Since July, the Shunding rubber market has ended three consecutive months of decline and once again ushered in an upward trend. As of July 16th, the price of Shunding rubber in the East China region was 13770 yuan/ton, an increase of 10.43% from 12470 yuan/ton at the beginning of the month. The strengthening of the cost side is the core driving force of this rebound.
At the cost level, the geopolitical conflict between the United States and Iran has pushed up international oil prices, and the overseas market for butadiene in Asia continues to rise. Domestic butadiene prices have significantly increased compared to the beginning of the month, significantly raising the production costs of Shunding. Sinopec has continuously increased its factory prices, and the spot market has followed suit. As of July 16th, the price of butadiene was 10300 yuan/ton, an increase of 16.17% from 8866 yuan/ton at the beginning of the month.

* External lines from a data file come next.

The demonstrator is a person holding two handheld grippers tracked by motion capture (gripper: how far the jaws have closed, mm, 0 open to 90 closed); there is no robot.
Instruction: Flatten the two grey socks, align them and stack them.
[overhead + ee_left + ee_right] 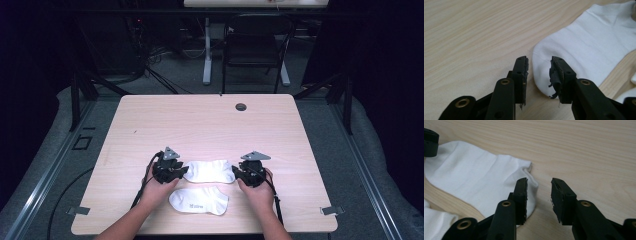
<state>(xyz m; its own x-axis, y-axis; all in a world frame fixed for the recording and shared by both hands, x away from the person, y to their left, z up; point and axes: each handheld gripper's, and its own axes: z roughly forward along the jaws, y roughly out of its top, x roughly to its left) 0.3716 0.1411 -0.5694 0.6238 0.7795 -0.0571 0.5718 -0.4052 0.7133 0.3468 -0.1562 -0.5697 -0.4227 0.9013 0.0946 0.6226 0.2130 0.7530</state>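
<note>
The light wooden table (pixel 210 125) lies under both grippers. A white sock (pixel 209 170) stretches flat between them, its rounded end between the parted jaws of the left gripper (pixel 539 72), its other end just beside the right gripper (pixel 539 195), under one jaw. Both stand partly open, gripping nothing. A second white sock (pixel 198 200) lies nearer the person, between the hands.

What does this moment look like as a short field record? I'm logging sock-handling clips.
surface: wooden table
far sock: white, flat, between the two grippers
near sock: white, flat, close to the person, untouched
left gripper: jaws apart, over one end of the far sock, not pinching it
right gripper: jaws apart at the far sock's other end, nothing gripped
</note>
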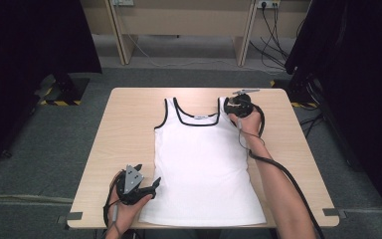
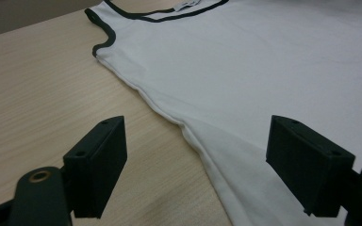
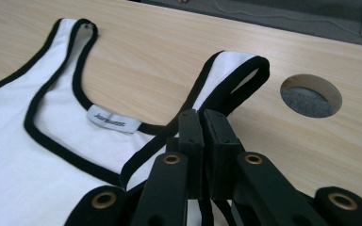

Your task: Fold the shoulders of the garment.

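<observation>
A white tank top (image 1: 201, 159) with black trim lies flat on the wooden table (image 1: 124, 119), neck toward the far edge. My right gripper (image 1: 237, 105) is at its far right shoulder strap. In the right gripper view the jaws (image 3: 202, 120) are shut on that strap (image 3: 238, 70), whose black-edged loop rises off the wood. My left gripper (image 1: 147, 175) rests at the near left, beside the shirt's side seam. In the left gripper view it (image 2: 195, 141) stands open, one jaw over bare wood, the other over the white cloth (image 2: 245, 70).
A round cable hole (image 3: 311, 96) sits in the tabletop just right of the held strap. A label (image 3: 112, 120) shows inside the neckline. Grey carpet surrounds the table, with desk legs and cables (image 1: 273, 35) beyond its far edge.
</observation>
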Tool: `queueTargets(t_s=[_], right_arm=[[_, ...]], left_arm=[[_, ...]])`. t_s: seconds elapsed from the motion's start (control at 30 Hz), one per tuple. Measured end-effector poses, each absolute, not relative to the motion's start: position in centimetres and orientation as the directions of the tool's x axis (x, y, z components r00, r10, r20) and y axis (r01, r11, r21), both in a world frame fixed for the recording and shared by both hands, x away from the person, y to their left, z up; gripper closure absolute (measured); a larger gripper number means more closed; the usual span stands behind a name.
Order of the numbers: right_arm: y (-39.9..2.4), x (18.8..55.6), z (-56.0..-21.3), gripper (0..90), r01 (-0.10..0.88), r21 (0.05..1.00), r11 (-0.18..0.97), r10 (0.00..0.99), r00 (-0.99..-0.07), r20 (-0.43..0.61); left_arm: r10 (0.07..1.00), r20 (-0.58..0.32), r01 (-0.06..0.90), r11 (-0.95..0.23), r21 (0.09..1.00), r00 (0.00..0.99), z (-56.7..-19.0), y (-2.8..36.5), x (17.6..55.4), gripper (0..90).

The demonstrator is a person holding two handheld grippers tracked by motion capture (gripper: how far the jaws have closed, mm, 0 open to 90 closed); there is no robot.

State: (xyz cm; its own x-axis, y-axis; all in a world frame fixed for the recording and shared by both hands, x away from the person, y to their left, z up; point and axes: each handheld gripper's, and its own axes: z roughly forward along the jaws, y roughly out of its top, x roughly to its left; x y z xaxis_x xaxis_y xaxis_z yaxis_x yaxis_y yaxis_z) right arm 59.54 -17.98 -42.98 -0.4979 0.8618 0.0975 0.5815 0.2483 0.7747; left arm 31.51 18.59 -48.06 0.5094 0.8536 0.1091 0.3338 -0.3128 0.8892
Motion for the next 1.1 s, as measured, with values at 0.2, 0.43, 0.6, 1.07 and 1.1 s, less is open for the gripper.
queueTargets(t_s=[0.2, 0.43, 0.6, 1.07, 1.1], right_arm=[[-17.3, 57.4, -42.2, 86.7, 0.520, 0.808, 0.276, 0.844, -0.533, 0.054], [-16.2, 54.6, -42.3, 86.4, 0.453, 0.833, 0.318, 0.809, -0.587, 0.010], [-15.9, 53.0, -42.6, 85.8, 0.424, 0.836, 0.349, 0.785, -0.619, -0.014], [-16.7, 49.5, -42.9, 77.7, 0.372, 0.843, 0.388, 0.700, -0.714, -0.007], [-16.9, 49.5, -42.7, 76.9, 0.374, 0.845, 0.382, 0.701, -0.713, -0.001]], left_arm=[[0.851, 0.115, 0.333, -0.320, 0.887, 0.512, -48.1, 18.5, 31.5, 20.5], [0.851, 0.117, 0.335, -0.323, 0.885, 0.512, -48.1, 18.5, 31.5, 20.6], [0.851, 0.120, 0.338, -0.327, 0.883, 0.512, -48.1, 18.5, 31.5, 20.6], [0.851, 0.121, 0.343, -0.331, 0.879, 0.511, -48.1, 18.4, 31.6, 20.7], [0.851, 0.122, 0.342, -0.331, 0.879, 0.511, -48.1, 18.4, 31.6, 20.7]])
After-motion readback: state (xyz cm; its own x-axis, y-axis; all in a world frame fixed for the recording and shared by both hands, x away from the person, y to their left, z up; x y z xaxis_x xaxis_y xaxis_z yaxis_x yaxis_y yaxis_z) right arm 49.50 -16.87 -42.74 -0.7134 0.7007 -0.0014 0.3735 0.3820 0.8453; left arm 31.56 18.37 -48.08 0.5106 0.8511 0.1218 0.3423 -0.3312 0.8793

On the supply side, the domestic Shunding production has steadily rebounded, with the weekly capacity utilization rate rising to 71.44%. The resumption of production at Yanshan Petrochemical has driven an increase in output, but the continuous maintenance of multiple units has limited the increment, and the market inventory pressure is not significant.

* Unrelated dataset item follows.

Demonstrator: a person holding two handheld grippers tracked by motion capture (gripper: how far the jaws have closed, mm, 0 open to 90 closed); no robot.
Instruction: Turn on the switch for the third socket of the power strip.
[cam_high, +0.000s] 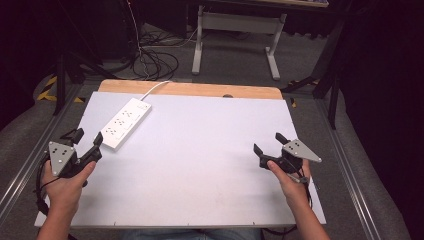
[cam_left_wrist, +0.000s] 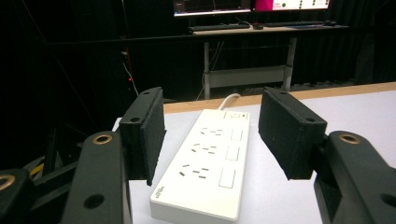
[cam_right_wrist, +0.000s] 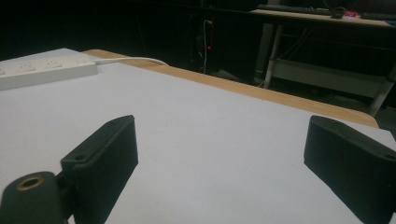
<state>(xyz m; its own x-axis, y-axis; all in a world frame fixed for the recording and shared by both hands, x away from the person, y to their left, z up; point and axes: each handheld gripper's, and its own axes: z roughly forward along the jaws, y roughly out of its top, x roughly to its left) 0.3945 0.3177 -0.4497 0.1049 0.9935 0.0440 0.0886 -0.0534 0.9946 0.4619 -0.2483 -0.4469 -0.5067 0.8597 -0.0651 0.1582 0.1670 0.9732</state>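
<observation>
High view: we see the white table, then a white power strip with three sockets and three switches at its far left. Left gripper just beside it, right gripper well apart, both released. Nothing started; likely next is an approach.

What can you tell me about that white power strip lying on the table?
The power strip is a long white block that looks like plastic. It lies flat and slanted on the table's far left part. Its top shows three socket groups, each with a rectangular switch beside it, and there's small print at the near end. A white cord leaves its far end over the table's edge. Nothing is plugged in. The open left gripper hovers just short of it.
</observation>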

There are obvious constraints on the demand side. In early July, tire companies conducted centralized maintenance, and the operating rates of all steel and semi steel tires synchronously declined. Downstream only maintained essential procurement and resisted high priced raw materials, resulting in weak market transaction follow-up. Difficult to support a significant increase in adhesive prices. As of July 10th, the construction of semi steel tires by domestic tire companies has reached around 6.3%; The construction of all steel tires by tire enterprises in Shandong region has reached about 60%.
Market forecast:
Since the end of March 2026, the market for butadiene rubber has continued to decline, with the butadiene rubber price moving average chart showing a bearish trend. At the end of June, the price bottomed out and rebounded, with spot prices reaching the 10 day moving average. The short-term downward momentum has eased, but the current price is still under pressure from the 20 day moving average, and the medium-term bearish pattern has not been completely reversed. In the future, attention should be paid to the impact of geopolitical conflicts on costs and tire production data.

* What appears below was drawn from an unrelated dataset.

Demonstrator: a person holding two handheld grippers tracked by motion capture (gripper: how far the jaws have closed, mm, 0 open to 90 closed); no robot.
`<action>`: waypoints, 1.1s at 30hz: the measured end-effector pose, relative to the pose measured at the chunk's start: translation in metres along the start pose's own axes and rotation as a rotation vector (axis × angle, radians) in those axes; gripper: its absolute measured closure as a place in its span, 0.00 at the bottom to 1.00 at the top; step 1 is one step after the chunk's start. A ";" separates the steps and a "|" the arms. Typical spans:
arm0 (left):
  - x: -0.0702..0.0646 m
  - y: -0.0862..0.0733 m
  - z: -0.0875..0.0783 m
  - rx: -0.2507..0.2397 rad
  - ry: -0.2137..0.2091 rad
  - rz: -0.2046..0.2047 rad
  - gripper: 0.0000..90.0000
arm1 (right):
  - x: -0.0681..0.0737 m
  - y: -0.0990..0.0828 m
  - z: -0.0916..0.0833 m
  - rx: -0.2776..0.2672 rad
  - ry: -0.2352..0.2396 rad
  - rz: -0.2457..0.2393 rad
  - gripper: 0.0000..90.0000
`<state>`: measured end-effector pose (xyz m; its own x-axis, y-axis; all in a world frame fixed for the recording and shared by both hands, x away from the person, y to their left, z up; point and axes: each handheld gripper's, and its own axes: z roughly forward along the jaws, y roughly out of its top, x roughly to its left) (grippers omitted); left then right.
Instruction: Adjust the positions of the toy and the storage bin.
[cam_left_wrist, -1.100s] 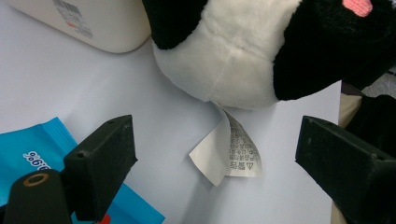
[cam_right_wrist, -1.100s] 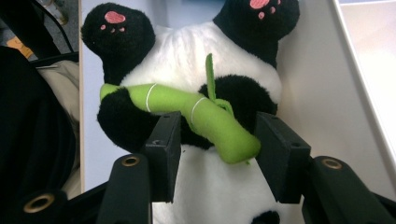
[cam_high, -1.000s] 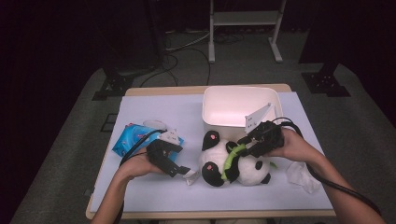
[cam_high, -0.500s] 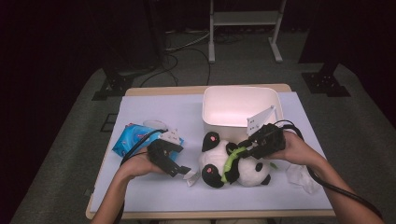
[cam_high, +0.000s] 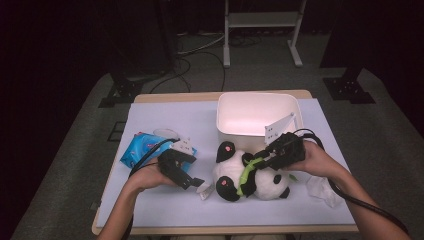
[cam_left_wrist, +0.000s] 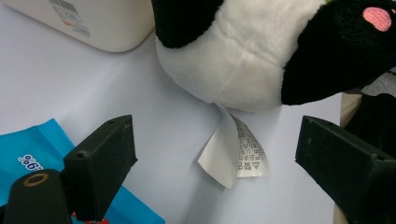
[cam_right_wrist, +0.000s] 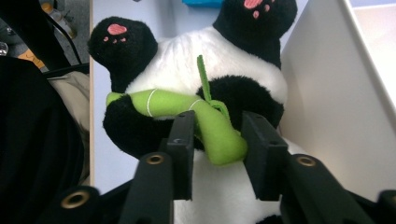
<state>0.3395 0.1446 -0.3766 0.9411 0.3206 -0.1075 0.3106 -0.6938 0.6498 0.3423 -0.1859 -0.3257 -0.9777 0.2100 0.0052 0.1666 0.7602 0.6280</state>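
Printed paper is seen first: a white care tag (cam_left_wrist: 236, 156) with small dark print and laundry symbols (too fine to be read) curls out from under the plush panda (cam_high: 250, 172), between and just ahead of the left gripper's (cam_high: 192, 181) jaws, which are spread wide with nothing held. Below the left jaw, a blue packet (cam_left_wrist: 28, 156) bears white figures that read "96%" turned upside down, and a barcode label is stuck on the wall of the white tub (cam_left_wrist: 93, 23) farther ahead; its lettering cannot be made out. The panda is black and white, with pink paw pads, and a green bamboo stalk (cam_right_wrist: 187, 109) is hugged across its belly; it lies on the pale table cover (cam_high: 165, 120), just in front of the tub. The right gripper (cam_right_wrist: 215, 140) is held low over the toy, with the thick end of the stalk between its jaws, which have just been closing; both pads appear to be pressed against the green felt. The left hand (cam_high: 147, 175) is rested on the cover beside the packet, and the right hand (cam_high: 312, 160) is angled in from the tub's side.
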 end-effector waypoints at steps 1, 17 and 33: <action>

Overall, against the backdrop of intensified geopolitical conflict risks, the cost support of butadiene rubber is strong. In addition, the expected maintenance of butadiene facilities in the third quarter provides bottom support, coupled with the strong linkage of natural rubber and low inventory, the price of butadiene rubber may mainly fluctuate with a strong bias. However, the traditional off-season in the downstream tire industry continues, and downstream procurement is difficult to increase in volume, which has certain limitations on the price increase of butadiene rubber.